We are losing our discount to trade within the single market. Leaving the single market will damage Britain’s economic prospects. The question is by how much. No one can know that answer. Just as we can be too pessimistic it is also likely that we can be over optimistic. The absolute best we can hope to achieve is to stand still and be no worse off than we are now. With luck with a general increase in worldwide prosperity the UK can follow it up. “A rising tide lifts all boats,” as the saying goes. It would be naive however to believe that the UK will experience growth in excess of the rest of our world trading partners. In terms of negotiating strength if we were unable to obtain the limited changes demanded by David Cameron from the EU when Britain was part of the organisation what hope have we got that our negotiators will extract anything substantially beneficial in order to exit? The likelihood is that as a nation we shall be poorer even if it means Europe is poorer too.

Here’s why.

Leaving the European Single Market is a bit like handing back your discount card and paying full price. Whereas previously the UK enjoyed certain beneficial rights when trading with our EU partners these will now be withdrawn. The optimistic view of David Davies et al is that the EU has more to lose than we do. It is true that the UK trade deficit with the EU amounts to £61 bn. This breaks down as a surplus of £28bn in services and a deficit of £89bn in goods. This is our only bargaining chip. If Europe makes the UK poorer then all Europe becomes poorer. In some ways this makes our negotiating stance easier. With only one card to play there is not much to think about.

Conversely Europe can give concessions on trade while extracting the largest benefit for their position on everything else. If the UK wants to retain a beneficial relationship on trade then concessions will need to be made on levels of immigration, the role of European courts and financial contributions to maintain the EU structures.

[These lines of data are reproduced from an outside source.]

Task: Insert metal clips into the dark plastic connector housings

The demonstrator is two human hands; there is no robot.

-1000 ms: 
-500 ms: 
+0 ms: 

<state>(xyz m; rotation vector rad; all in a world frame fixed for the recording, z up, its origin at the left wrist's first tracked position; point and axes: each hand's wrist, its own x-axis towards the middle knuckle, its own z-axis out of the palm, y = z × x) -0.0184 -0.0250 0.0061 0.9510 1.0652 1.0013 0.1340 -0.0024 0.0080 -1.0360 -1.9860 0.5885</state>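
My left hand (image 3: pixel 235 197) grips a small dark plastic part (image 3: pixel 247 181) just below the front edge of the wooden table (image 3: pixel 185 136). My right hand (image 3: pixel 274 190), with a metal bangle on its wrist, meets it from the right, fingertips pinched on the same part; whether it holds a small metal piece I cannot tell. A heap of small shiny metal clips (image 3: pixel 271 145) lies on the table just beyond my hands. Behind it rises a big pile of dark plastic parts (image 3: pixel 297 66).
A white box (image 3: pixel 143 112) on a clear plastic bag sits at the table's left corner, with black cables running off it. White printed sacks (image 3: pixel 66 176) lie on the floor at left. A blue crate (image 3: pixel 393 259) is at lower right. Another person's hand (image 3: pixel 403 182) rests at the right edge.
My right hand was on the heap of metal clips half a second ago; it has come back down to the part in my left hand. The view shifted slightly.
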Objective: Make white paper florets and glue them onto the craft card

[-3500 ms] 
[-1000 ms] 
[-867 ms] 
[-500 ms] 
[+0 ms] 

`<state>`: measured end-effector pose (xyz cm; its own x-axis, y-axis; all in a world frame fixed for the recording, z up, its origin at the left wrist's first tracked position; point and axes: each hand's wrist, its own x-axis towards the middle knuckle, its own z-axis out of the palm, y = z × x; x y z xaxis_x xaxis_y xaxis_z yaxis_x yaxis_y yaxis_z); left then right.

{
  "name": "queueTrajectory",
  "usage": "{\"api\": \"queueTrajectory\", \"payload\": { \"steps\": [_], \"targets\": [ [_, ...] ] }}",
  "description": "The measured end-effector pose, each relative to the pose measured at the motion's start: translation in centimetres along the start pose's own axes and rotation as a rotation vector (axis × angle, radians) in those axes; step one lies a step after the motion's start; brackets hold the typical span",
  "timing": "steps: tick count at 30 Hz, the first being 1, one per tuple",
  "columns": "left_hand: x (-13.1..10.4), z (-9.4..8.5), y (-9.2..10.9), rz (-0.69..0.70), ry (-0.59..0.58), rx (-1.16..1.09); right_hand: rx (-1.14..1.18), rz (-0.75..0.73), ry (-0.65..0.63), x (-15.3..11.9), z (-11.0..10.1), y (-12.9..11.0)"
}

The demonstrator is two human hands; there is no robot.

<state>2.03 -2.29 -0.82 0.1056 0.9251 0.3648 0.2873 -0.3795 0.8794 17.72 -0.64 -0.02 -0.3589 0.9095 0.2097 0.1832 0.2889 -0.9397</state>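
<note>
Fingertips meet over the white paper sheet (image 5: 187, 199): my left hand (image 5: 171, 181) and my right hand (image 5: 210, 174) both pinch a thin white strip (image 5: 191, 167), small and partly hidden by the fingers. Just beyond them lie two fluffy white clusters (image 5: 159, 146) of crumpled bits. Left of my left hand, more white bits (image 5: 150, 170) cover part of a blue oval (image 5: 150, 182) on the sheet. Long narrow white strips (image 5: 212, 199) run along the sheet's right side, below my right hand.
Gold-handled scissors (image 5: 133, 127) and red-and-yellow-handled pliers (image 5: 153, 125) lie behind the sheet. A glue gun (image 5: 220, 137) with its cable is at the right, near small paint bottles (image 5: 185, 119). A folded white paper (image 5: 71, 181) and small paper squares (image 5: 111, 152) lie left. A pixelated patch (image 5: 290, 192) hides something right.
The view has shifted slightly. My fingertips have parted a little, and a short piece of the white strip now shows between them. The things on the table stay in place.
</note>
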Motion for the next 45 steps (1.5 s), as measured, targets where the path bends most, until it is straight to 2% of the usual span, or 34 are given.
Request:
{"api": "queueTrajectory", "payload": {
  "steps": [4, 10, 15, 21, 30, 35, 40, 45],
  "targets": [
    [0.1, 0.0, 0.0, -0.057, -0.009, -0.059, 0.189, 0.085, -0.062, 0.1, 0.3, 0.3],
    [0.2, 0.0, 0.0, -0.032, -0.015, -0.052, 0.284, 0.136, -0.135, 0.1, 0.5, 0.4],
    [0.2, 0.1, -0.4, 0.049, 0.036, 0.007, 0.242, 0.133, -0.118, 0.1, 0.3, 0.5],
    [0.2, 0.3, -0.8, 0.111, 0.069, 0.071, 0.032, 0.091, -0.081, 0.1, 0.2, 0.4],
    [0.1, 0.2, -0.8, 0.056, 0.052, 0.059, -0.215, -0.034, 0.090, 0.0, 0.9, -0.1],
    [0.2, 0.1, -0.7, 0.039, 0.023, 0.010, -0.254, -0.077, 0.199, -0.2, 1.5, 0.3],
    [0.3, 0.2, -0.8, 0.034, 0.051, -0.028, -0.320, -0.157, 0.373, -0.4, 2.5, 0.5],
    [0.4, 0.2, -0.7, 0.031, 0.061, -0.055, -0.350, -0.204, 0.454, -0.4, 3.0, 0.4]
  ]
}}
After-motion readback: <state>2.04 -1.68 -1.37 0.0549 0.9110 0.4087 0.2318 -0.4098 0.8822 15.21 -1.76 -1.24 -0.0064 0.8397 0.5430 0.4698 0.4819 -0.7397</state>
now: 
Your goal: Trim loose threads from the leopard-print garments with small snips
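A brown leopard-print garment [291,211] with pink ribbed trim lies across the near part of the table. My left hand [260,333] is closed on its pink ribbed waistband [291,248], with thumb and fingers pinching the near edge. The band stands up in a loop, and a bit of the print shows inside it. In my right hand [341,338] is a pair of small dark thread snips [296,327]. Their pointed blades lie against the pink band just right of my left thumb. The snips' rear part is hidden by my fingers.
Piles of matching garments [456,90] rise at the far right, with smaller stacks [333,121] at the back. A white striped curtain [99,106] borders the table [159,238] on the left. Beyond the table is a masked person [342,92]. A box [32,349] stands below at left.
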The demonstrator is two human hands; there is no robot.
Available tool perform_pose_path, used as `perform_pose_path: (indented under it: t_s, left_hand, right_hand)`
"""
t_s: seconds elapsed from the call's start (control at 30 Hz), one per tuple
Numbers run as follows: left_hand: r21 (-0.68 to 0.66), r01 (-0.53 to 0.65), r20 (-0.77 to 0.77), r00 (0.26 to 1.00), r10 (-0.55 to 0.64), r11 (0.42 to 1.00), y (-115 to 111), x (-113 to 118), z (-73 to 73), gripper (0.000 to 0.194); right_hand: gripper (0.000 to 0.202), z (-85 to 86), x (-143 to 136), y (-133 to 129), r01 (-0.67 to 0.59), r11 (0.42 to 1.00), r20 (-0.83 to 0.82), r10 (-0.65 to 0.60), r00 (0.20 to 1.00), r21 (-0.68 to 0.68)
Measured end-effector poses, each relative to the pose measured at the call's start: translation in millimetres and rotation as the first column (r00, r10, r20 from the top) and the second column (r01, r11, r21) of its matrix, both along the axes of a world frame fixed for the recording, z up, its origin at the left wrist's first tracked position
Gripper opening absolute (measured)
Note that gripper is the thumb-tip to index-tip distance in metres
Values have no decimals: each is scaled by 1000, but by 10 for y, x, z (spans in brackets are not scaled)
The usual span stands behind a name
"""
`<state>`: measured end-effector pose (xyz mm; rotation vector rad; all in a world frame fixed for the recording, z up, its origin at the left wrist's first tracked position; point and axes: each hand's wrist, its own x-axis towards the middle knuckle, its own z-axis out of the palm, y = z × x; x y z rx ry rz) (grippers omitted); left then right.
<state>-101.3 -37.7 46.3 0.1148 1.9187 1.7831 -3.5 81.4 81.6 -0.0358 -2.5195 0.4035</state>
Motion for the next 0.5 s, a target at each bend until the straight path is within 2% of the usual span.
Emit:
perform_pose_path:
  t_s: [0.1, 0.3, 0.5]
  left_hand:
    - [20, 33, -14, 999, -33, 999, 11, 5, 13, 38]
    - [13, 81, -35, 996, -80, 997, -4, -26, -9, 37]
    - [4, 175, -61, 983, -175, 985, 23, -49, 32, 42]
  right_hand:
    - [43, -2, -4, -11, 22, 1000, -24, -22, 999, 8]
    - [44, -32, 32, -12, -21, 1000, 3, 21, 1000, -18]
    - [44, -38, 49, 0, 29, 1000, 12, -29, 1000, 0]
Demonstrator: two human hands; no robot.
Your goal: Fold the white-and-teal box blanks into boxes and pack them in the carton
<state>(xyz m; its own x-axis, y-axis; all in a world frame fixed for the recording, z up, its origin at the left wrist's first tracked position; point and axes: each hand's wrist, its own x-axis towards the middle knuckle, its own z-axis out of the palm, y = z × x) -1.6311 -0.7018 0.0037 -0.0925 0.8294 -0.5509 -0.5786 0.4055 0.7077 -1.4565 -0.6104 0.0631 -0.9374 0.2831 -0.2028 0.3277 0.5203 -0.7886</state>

By far the biggest exporter to the UK is Germany equating to approximately £25bn of our deficit. Germany is the dominant party within the EU and Germany will not want to see a fall in their economy caused by Brexit. The next highest is Spain at around £10bn, significantly less than Germany but still high enough to matter to them given the broad economic problems Spain has faced and should also mean their stance towards the UK will be mitigated by trade factors. Next come Belgium and The Netherlands at roughly £7bn. Both countries have been traditionally supportive of the UK. Next is France at £5bn. Below this the differences are small. So for 5 countries trade balances are significant and for 22 the trade balance is less of an issue but all 27 countries have a say. That means politics will play a significant role in determining the likely economic outcome of Brexit. The British population voted on a political choice not an economic one and there will be political consequences. Those consequences will have an economic effect.

Logically if the current trade arrangements are beneficial to the EU members as a whole prior to Britain leaving then after leaving these same arrangements would be equally beneficial all things being equal. Britain needs to keep its comparative advantage in Financial and Other Business Services which account for over 50% of our surplus in services just as Germany will want to maintain its surplus in manufactured goods. Even in manufacturing although Britain runs a deficit with the rest of Europe the overall export trade in goods for Britain at £134bn is higher than our export in services at £96bn. The fact is that any changes which reduce the trade in goods and services between Britain and other EU countries will be consequential for everyone but the danger is that for Britain being the 1 as opposed to the 27 the consequences will be more severe and its room for manoeuver made more difficult. Figures from Civitas suggest the impact of tariffs would be more damaging to the EU than the UK especially in overall value for motor manufacturing. (http://www.civitas.org.uk/reports_articles/potential-post-brexit-tariff-costs-for-eu-uk-trade/)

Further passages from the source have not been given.